Take the listing and give it again exactly, from its first line to its last line.

────────────────────────────────────────

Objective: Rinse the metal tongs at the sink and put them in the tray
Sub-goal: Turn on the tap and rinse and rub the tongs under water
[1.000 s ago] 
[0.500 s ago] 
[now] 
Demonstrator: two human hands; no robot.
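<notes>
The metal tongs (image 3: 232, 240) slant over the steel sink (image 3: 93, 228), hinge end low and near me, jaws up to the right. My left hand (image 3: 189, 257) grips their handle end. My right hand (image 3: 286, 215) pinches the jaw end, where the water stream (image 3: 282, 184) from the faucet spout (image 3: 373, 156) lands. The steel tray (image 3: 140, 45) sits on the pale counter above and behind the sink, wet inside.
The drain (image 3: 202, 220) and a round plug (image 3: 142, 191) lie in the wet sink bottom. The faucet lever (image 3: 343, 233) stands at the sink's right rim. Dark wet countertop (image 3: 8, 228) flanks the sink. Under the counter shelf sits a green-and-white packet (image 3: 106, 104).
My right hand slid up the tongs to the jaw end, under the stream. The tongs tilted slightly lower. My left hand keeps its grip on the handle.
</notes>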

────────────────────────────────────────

### [Task result]
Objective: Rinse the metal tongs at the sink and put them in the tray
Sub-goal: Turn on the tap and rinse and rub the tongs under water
[1.000 s ago] 
[0.500 s ago] 
[now] 
Demonstrator: two human hands; no robot.
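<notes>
The metal tongs (image 3: 232, 240) slant over the steel sink (image 3: 93, 228), hinge end low and near me, jaws up to the right. My left hand (image 3: 189, 257) grips their handle end. My right hand (image 3: 286, 215) pinches the jaw end, where the water stream (image 3: 282, 184) from the faucet spout (image 3: 373, 156) lands. The steel tray (image 3: 140, 45) sits on the pale counter above and behind the sink, wet inside.
The drain (image 3: 202, 220) and a round plug (image 3: 142, 191) lie in the wet sink bottom. The faucet lever (image 3: 343, 233) stands at the sink's right rim. Dark wet countertop (image 3: 8, 228) flanks the sink. Under the counter shelf sits a green-and-white packet (image 3: 106, 104).
My right hand slid up the tongs to the jaw end, under the stream. The tongs tilted slightly lower. My left hand keeps its grip on the handle.
</notes>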

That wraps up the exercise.